Artificial intelligence (AI) is both omnipresent and conceptually slippery, making it notoriously hard to regulate. Fortunately for the rest of the world, two major experiments in the design of AI governance are currently playing out in Europe and China. The European Union (EU) is racing to pass its draft Artificial Intelligence Act, a sweeping piece of legislation intended to govern nearly all uses of AI. Meanwhile, China is rolling out a series of regulations targeting specific types of algorithms and AI capabilities. For the host of countries starting their own AI governance initiatives, learning from the successes and failures of these two initial efforts to govern AI will be crucial.
When policymakers sit down to develop a serious legislative response to AI, the first fundamental question they face is whether to take a more “horizontal” or “vertical” approach. In a horizontal approach, regulators create one comprehensive regulation that covers the many impacts AI can have. In a vertical strategy, policymakers take a bespoke approach, creating different regulations to target different applications or types of AI.

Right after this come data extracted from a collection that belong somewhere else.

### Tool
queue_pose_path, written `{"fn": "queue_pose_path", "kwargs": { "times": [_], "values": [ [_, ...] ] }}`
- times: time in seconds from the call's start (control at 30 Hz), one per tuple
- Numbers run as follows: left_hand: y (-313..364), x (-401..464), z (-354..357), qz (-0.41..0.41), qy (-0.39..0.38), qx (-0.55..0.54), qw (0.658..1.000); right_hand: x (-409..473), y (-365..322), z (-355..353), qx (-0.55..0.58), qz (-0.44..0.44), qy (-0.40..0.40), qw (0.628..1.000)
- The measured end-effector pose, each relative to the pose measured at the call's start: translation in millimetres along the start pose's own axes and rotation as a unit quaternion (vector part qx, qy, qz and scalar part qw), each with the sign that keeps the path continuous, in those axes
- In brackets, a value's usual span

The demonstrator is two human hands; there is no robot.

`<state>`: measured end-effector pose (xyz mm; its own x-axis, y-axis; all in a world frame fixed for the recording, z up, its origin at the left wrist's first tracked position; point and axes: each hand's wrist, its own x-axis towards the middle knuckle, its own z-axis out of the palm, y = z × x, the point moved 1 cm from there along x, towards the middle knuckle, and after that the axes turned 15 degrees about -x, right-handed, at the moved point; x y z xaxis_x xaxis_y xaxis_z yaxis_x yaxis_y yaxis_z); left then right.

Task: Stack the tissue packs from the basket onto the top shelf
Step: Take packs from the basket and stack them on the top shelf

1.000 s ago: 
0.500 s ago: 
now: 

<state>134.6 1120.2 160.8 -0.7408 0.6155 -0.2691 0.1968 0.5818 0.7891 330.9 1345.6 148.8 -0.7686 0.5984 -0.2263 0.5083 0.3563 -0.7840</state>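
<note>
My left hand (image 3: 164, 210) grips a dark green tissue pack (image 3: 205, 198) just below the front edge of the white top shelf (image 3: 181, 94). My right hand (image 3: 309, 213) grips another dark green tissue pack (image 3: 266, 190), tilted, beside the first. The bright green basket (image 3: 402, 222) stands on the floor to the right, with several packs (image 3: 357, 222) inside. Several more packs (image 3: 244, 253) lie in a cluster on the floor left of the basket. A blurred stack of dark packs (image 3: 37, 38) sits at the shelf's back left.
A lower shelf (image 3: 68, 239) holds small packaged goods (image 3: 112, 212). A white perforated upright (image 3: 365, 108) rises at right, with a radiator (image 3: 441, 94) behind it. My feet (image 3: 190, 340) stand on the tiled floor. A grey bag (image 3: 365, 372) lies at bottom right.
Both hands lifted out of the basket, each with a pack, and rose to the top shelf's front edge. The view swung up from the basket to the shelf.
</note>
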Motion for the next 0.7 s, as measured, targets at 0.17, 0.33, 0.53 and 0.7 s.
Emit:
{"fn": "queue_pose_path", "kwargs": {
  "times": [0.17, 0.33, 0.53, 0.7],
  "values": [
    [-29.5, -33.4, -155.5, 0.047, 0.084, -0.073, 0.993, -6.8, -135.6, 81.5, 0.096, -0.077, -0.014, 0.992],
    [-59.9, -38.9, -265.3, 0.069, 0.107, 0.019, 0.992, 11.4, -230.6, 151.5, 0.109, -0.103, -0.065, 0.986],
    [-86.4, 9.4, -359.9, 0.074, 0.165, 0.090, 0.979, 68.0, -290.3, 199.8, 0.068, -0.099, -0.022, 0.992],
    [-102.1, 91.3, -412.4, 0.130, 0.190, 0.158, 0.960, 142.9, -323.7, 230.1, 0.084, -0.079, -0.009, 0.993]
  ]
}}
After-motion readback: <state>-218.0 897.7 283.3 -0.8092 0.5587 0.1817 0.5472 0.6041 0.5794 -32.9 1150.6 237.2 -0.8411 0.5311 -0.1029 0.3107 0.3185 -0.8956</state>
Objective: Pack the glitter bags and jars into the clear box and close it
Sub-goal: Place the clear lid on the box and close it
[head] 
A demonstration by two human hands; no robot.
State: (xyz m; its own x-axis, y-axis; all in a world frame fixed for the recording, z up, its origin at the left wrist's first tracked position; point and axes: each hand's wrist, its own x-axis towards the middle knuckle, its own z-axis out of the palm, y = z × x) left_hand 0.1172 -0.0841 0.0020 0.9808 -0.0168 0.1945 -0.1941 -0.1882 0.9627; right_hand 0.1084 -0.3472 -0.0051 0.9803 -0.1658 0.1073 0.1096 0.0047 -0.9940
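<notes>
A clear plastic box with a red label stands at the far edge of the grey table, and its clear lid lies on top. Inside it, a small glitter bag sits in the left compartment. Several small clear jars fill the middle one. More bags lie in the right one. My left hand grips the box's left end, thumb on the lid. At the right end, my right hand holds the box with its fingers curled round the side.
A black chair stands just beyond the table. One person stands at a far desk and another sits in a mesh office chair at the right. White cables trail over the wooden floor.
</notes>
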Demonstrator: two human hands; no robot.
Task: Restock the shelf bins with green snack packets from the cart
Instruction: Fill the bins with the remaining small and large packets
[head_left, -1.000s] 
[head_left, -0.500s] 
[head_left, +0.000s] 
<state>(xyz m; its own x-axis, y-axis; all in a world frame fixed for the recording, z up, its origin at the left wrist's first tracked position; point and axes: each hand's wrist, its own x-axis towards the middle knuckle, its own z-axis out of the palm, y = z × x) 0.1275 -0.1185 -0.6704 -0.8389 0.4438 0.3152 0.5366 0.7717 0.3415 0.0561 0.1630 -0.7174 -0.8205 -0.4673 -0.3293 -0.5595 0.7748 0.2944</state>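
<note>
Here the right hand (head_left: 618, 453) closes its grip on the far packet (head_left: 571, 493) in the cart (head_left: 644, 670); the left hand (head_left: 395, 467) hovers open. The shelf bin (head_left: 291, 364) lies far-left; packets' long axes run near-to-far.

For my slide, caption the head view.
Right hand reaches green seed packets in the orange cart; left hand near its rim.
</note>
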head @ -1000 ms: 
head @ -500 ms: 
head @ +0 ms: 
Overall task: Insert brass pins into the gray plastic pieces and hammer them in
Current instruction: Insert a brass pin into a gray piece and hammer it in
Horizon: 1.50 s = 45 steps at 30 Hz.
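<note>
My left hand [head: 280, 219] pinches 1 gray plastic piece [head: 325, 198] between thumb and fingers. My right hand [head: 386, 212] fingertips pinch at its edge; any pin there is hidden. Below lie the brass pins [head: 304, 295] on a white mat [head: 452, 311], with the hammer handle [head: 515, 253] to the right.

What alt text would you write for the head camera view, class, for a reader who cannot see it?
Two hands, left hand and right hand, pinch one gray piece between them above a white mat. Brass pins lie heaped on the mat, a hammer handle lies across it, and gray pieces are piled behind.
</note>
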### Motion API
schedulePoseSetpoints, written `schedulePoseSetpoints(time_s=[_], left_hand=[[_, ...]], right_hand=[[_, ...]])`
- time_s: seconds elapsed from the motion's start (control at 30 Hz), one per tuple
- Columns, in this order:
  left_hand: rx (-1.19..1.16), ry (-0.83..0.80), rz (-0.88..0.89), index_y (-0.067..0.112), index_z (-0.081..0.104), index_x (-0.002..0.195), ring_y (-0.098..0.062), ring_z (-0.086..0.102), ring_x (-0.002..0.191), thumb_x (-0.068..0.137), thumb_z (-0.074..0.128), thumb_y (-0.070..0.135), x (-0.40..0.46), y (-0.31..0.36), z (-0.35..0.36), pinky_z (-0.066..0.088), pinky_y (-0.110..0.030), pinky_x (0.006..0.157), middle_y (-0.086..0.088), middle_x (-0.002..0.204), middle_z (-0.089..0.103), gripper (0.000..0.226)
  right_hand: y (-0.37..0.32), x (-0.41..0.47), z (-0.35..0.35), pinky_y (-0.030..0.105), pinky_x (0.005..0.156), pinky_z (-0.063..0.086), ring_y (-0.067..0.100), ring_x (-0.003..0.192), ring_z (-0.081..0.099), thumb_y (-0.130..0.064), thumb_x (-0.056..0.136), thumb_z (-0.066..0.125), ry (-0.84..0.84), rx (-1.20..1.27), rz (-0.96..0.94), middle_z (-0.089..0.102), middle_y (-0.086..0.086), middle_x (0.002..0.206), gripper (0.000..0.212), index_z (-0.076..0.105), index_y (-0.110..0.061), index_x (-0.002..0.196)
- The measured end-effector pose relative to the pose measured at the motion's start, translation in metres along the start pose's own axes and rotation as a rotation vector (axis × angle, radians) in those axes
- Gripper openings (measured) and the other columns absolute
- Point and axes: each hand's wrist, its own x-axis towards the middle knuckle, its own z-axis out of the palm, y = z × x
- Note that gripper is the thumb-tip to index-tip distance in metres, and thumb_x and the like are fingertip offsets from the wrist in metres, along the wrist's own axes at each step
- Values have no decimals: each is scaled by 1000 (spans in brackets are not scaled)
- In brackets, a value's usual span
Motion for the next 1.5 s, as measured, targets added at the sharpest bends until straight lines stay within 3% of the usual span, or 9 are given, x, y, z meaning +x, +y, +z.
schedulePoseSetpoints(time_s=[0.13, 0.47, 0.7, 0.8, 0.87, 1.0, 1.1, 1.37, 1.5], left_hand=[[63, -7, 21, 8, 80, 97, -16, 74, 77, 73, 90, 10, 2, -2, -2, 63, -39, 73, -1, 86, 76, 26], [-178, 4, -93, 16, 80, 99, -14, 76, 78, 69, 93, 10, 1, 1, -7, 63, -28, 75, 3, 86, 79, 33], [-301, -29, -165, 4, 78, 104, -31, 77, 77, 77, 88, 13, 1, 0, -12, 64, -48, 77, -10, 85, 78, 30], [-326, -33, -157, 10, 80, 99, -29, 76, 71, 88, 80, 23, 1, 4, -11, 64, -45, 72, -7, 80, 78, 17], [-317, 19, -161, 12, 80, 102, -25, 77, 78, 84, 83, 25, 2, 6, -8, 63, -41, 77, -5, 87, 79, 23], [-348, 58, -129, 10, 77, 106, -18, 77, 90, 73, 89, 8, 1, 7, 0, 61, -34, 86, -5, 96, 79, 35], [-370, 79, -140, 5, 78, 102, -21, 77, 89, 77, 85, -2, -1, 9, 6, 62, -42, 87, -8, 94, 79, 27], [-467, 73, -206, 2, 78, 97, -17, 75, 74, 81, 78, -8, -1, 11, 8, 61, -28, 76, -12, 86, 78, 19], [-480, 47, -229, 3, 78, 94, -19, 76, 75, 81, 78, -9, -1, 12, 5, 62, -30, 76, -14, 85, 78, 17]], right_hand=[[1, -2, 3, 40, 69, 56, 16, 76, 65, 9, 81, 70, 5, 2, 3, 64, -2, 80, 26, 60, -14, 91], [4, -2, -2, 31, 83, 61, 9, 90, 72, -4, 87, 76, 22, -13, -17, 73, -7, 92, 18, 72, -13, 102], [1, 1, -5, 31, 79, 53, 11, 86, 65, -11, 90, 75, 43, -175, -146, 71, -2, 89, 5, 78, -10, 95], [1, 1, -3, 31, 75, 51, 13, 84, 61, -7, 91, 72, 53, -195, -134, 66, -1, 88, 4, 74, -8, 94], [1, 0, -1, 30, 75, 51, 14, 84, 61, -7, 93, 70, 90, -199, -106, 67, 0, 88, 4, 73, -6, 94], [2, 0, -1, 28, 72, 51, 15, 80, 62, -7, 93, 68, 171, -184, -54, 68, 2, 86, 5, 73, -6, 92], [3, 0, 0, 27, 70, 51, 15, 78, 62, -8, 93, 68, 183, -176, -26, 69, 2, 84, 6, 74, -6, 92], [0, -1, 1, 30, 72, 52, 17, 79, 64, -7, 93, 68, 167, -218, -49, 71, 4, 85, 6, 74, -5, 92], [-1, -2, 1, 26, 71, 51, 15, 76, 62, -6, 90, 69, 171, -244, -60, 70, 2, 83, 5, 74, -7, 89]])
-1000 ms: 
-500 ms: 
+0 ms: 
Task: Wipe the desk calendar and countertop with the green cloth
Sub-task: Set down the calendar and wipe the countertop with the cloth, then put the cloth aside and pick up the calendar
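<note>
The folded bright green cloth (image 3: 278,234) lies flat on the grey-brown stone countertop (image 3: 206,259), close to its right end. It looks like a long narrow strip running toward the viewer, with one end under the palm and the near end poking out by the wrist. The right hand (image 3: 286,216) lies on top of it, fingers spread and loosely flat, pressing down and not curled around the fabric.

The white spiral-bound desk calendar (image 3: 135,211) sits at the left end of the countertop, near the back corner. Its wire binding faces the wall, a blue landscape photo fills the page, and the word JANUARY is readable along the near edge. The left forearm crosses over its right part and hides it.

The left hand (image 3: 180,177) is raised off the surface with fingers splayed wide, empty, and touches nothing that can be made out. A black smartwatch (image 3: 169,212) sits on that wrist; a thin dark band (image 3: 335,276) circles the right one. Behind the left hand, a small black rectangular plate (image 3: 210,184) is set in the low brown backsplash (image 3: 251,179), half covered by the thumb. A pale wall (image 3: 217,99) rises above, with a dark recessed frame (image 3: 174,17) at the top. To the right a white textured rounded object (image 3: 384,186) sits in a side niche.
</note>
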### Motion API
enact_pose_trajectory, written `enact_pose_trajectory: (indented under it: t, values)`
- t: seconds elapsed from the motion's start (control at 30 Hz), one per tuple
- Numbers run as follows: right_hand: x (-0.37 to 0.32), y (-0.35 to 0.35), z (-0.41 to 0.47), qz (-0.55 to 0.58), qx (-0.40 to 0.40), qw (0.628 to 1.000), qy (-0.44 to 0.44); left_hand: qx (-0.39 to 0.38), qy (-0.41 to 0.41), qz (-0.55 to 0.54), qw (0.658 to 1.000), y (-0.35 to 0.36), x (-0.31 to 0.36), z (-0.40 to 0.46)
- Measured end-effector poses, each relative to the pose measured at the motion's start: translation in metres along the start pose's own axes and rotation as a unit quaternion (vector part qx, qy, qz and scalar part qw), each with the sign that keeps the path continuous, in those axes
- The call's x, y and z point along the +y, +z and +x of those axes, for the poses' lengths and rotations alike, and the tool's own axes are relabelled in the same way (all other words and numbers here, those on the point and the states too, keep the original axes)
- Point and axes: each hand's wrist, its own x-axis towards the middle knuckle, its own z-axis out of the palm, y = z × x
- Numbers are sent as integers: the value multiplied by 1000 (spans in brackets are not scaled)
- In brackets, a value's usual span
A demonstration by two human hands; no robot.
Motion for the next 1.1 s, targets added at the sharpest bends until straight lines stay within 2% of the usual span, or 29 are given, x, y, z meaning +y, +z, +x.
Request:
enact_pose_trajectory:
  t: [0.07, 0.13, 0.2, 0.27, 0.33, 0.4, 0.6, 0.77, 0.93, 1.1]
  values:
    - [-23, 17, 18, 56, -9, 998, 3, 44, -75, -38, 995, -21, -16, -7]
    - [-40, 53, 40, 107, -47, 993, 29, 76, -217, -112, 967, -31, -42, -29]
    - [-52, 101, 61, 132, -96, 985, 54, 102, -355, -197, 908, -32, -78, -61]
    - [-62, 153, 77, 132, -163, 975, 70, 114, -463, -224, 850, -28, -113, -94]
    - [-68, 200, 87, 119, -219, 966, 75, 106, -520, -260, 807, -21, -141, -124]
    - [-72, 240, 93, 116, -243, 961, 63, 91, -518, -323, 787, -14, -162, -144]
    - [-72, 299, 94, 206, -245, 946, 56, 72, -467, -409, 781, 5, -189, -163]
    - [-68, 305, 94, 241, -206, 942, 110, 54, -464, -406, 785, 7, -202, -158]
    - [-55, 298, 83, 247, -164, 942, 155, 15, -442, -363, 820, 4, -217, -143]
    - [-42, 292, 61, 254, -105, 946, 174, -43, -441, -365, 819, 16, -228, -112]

Neither the EU nor China is taking a purely horizontal or vertical approach to governing AI. But the EU’s AI Act leans horizontal and China’s algorithm regulations incline vertically. By digging into these two experiments in AI governance, policymakers can begin to draw out lessons for their own regulatory approaches.
THE EU’S APPROACH
The EU’s approach to AI governance centers on one central piece of legislation. At its core, the AI Act groups AI applications into four risk categories, each of which is governed by a predefined set of regulatory tools. Applications deemed to pose an “unacceptable risk” (such as social scoring and certain types of biometrics) are banned. “High risk” applications that pose a threat to safety or fundamental rights (think law enforcement or hiring procedures) are subject to certain pre- and post-market requirements. Applications seen as “limited risk” (emotion detection and chatbots, for instance) face only transparency requirements. The majority of AI uses are classified as “minimal risk” and subject only to voluntary measures.